◆ STORED DATA:

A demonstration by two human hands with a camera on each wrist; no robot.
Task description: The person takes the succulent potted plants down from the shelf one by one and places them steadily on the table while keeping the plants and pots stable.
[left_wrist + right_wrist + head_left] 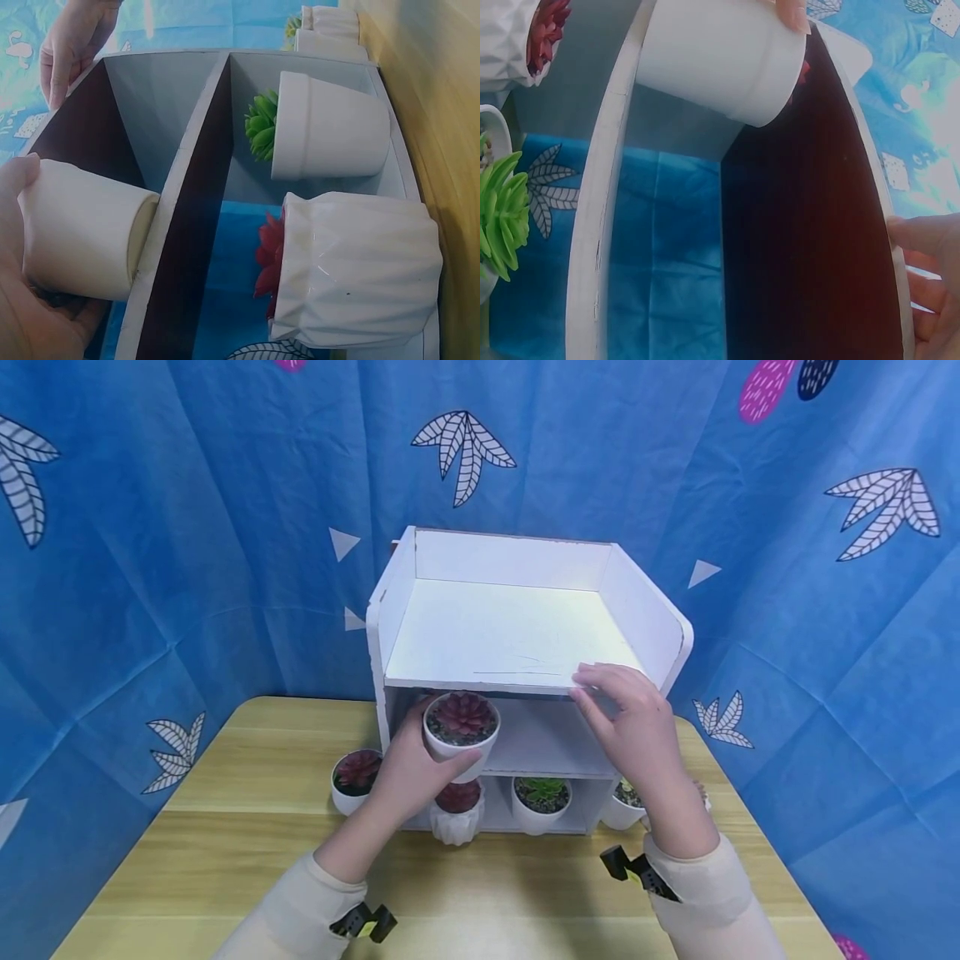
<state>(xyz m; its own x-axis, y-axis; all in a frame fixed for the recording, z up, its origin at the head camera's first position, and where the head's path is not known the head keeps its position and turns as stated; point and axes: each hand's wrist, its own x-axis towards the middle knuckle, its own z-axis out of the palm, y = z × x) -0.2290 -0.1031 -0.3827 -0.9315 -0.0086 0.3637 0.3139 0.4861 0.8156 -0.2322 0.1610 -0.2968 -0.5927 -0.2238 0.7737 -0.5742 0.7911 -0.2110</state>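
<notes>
My left hand point(416, 760) holds a white pot with a dark red succulent point(463, 750), thumb on one side and fingers round the other. The pot is at the left front of the upper compartment of a white shelf unit point(510, 627). In the left wrist view, the pot's base is right at the middle board's point(169, 202) front edge. My right hand point(630, 718) grips the top board's front edge toward the right, fingers over the top and thumb at the front.
In the lower compartment stand a ridged white pot with a red succulent point(456, 822) and a white pot with a green succulent point(534, 814). Another red succulent pot point(348, 797) stands left of the unit. More pots point(621, 814) stand at its right. A blue curtain point(262, 527) hangs behind the wooden table point(225, 843).
</notes>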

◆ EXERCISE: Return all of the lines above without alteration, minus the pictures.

◆ YOUR RESPONSE:
A demonstration by two human hands with a camera on each wrist; no robot.
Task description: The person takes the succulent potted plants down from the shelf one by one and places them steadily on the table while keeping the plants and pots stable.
[left_wrist + right_wrist + head_left] 
<state>(xyz m; its own x-axis, y-axis; all in a frame fixed for the recording, z up, its origin at the head camera's first position, and where the head's path is not known the head keeps its position and turns as stated; point and axes: each hand's wrist, its own x-axis towards the middle knuckle, its own z-axis out of the palm, y = z × x) -0.2290 -0.1031 -0.3827 -0.9315 -0.0086 0.3637 0.3139 0.4861 0.8156 -0.2322 0.1610 -0.2968 -0.5927 -0.2238 0.7737 -0.5742 0.7911 -0.2110</state>
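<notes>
My left hand point(416, 760) holds a white pot with a dark red succulent point(463, 750), thumb on one side and fingers round the other. The pot is at the left front of the upper compartment of a white shelf unit point(510, 627). In the left wrist view, the pot's base is right at the middle board's point(169, 202) front edge. My right hand point(630, 718) grips the top board's front edge toward the right, fingers over the top and thumb at the front.
In the lower compartment stand a ridged white pot with a red succulent point(456, 822) and a white pot with a green succulent point(534, 814). Another red succulent pot point(348, 797) stands left of the unit. More pots point(621, 814) stand at its right. A blue curtain point(262, 527) hangs behind the wooden table point(225, 843).
</notes>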

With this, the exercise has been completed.